What you return must match the listing exactly, with every image removed.

--- DATA EXCERPT Enclosed Below ---

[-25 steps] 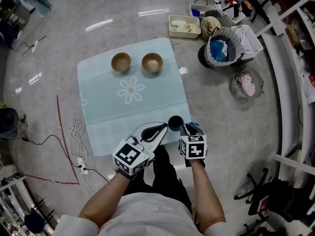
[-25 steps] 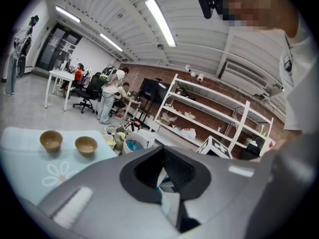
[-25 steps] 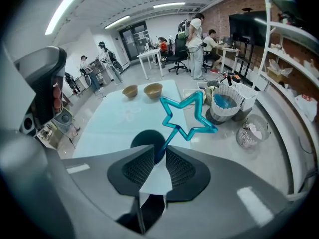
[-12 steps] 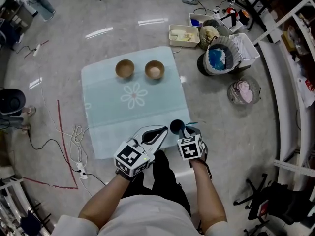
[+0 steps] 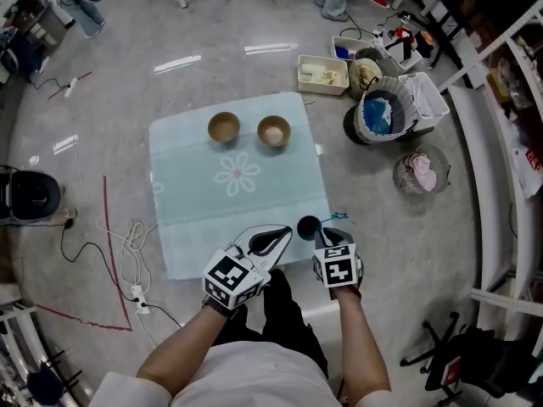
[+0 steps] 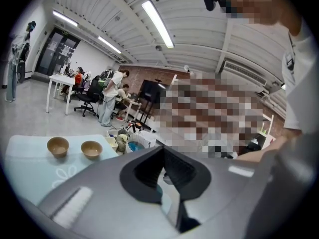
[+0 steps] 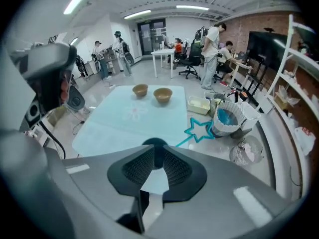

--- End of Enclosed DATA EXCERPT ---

● WRITTEN SOLUTION
[-25 steps] 
[-25 steps] 
[-25 steps] 
[-12 steps] 
[+0 steps] 
[+0 steps] 
[+0 steps] 

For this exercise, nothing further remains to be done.